Mercurophylline
- Names: IUPAC names Sodium; 1,3-dimethyl-7H-purine-2,6-dione; mercury(2+); 3-(2-methoxypropylcarbamoyl)-1,2,2-trimethylcyclopentane-1-carboxylate; Hydroxide;

Identifiers
- CAS Number: 8012-34-8;
- 3D model (JSmol): Interactive image;
- ChemSpider: 99682;
- PubChem CID: 135068819;
- UNII: 02EP81D4NI;

Properties
- Chemical formula: C_{21}H_{32}HgN_{5}NaO_{7}
- Molar mass: 690.097 g·mol^{−1}
- Appearance: Solid
- Hazards: Occupational safety and health (OHS/OSH):
- Main hazards: Mercury poisoning

= Mercurophylline =

Organic mercury compound

Mercurophylline is a mercurial diuretic, having the form of white or yellow odorless powder under room temperature.
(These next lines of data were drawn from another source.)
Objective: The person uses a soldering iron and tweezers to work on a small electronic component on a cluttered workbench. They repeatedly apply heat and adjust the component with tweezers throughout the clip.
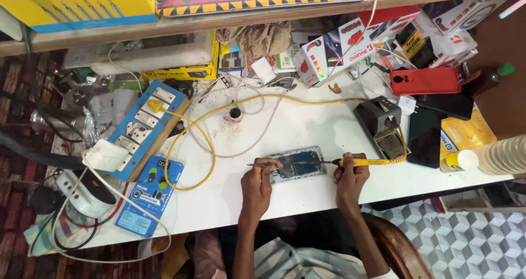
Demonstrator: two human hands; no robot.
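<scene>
White worktop [307, 131], cluttered toward its far edge; opened phone [297, 164] near front edge, likely light and fragile, best held by its rim; left hand [257, 183] pinching tweezers [262, 165], right hand [350, 177] gripping yellow soldering iron [364, 161].

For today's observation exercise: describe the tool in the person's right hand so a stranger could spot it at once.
Start at the white table, near its front edge, where an opened phone lies. The right hand holds a soldering iron with its tip at the phone. It is the only yellow, pen-shaped tool, trailing a yellow cord; the left hand holds thin tweezers.
</scene>
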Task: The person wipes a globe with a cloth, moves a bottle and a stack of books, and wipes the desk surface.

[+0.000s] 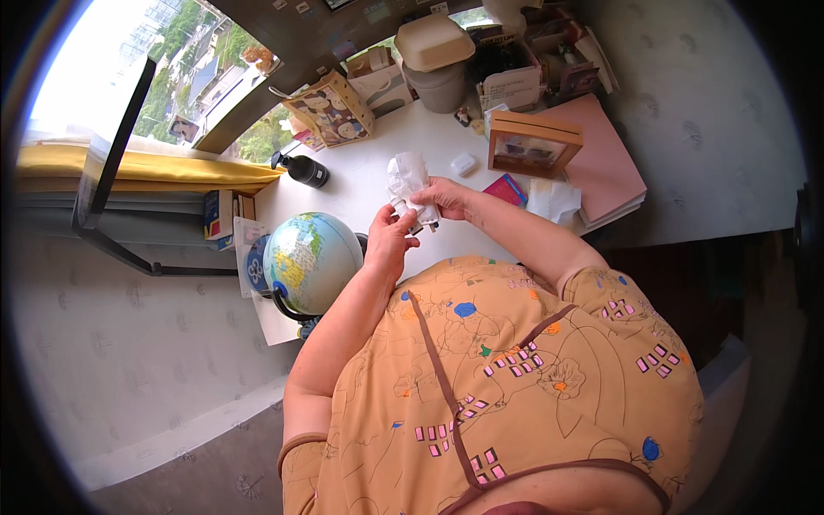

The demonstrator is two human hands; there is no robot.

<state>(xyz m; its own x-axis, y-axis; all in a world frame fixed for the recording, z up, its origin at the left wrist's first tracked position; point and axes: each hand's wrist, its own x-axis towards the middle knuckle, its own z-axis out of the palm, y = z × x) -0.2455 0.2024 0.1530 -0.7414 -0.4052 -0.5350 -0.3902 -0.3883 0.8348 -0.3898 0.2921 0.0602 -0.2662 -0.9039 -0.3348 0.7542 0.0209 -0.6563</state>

It was formerly used as medicine, administered through injection or tablets.

Mercurophyllin is poisonous when administered subcutaneously, intraperitoneally and intravenously. When administered intravenously, it can cause cardiac arrhythmia. Prolonged oral administration can lead to gastrointestinal irritation and kidney damage.